Prevalence of genetic risk factors related with thrombophilia and hypofibrinolysis in patients with osteonecrosis of the femoral head in Poland
1 Orthopaedic and Traumatology Department, Medical University of Lublin, ul. Dr K Jaczewskiego 8, 20-954 Lublin, Poland
2 Department of Nephrology, Medical University of Lublin, ul. Dr K Jaczewskiego 8, 20-954 Lublin, Poland
BMC Musculoskeletal Disorders 2013, 14:264 doi:10.1186/1471-2474-14-264Published: 11 September 2013
The etiology of osteonecrosis of femoral head (ONFH) has not been fully elucidated. Increased intravascular coagulation and/or hypofibrinolysis have been proposed as pathogenic mechanisms. Previous reports demonstrated significant association between incidence of ONFH and polymorphisms of genes related with thrombophilia especially in Caucasian subjects. The aim of our study was to evaluate the relationship between genetic mutations leading to coagulation disorders and ONFH in Polish patients.
We have investigated the frequencies of four markers among 68 unrelated individuals with clinically and radiographically documented ONFH and among 100 healthy unrelated blood donors in Eastern part of Poland. The three genes were involved in thrombophilia: factor V Leiden (G1691A), prothrombin (G20210A), Methylenetetrahydrofolate Reductase (MTHFR C677T) and one in hypofibrinolysis: Tissue Plasminogen Activator (PLAT TPA25 I/D). The samples were genotyped with polymerase chain reaction followed by restriction enzyme analysis for the restriction fragment length polymorphisms. The allele and genotype frequencies were analyzed in the relation to ONFH etiology (idiopathic and secondary), gender, age (patients younger or older than 50 years) and the number of affected joints (unilateral or bilateral ONFH).

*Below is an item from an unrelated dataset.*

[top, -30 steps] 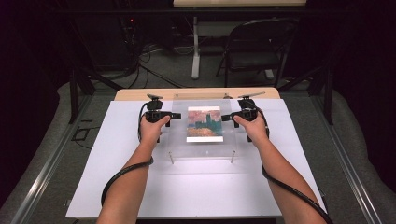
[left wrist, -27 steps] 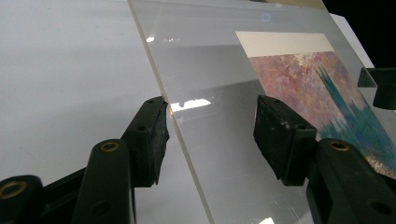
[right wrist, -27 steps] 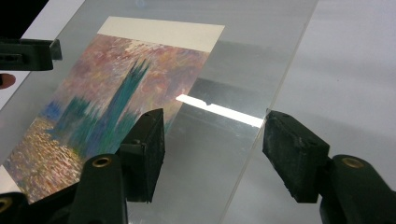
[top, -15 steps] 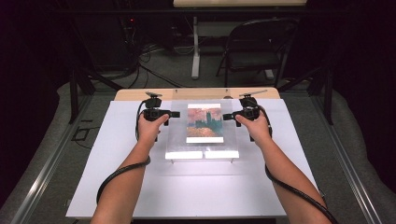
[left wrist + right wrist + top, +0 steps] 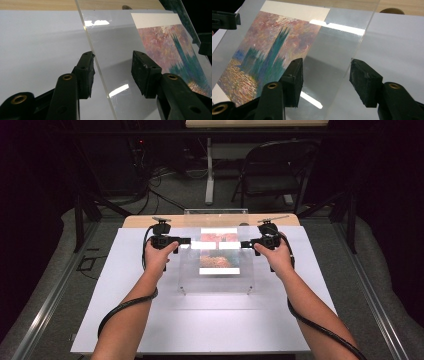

No significant difference in allele frequencies between patients and control groups were observed in genes involved in thrombophilia. We have found a statistically significant increased frequency of D allele of PLAT TPA 25 I/D polymorphism between the entire group of patients with ONFH and controls (p=0,026, OR=1,54, CI 0,99-2,4). D allele frequency was also significantly increased in patients with primary ONFH (p=0,009, OR=1,81 CI 1,1-3,01), in males (p= 0,013; OR 1,74; 95% CIs 1,08-2,78), patients older than 50 years (p= 0,018, OR= 2,04; 95% CIs 1,09-3,82) and in cases with bilateral ONFH (p= 0,01; OR= 1,92; 95% CIs 1,13-3,27) (Table 9). The differences in DD homozygous genotype frequency were statistically significant for patients with idiopathic ONFH compared with control group (p=0,023, OR=2,75, CI 0,99-7,9) and in cases of bilateral ONFH (p=0,034; OR 3,12; 95% CIs 1,06-9,18) (Table 10). The frequencies of ID heterozygous genotype were statistically significantly higher in entire group of patients with ONFH (p=0,004 OR 2,71; 95% CIs 1,32-5,57), idiopathic ONFH (p= 0,01; OR 2,91; 95% CIs 1,24-6,87), males (p=0,0007; OR 3,75; 95% CIs 1,67-8,42), patients older than 50 years (p=0,001; OR 6,89; 95% CIs 1,87-25,84) and in cases with bilateral ONFH (p=0,009; OR 3,19; 95% CIs 1,26-8,03).
The results suggest that inherited hypofibrinolysis is a risk factor of idiopathic ONFH in Polish population.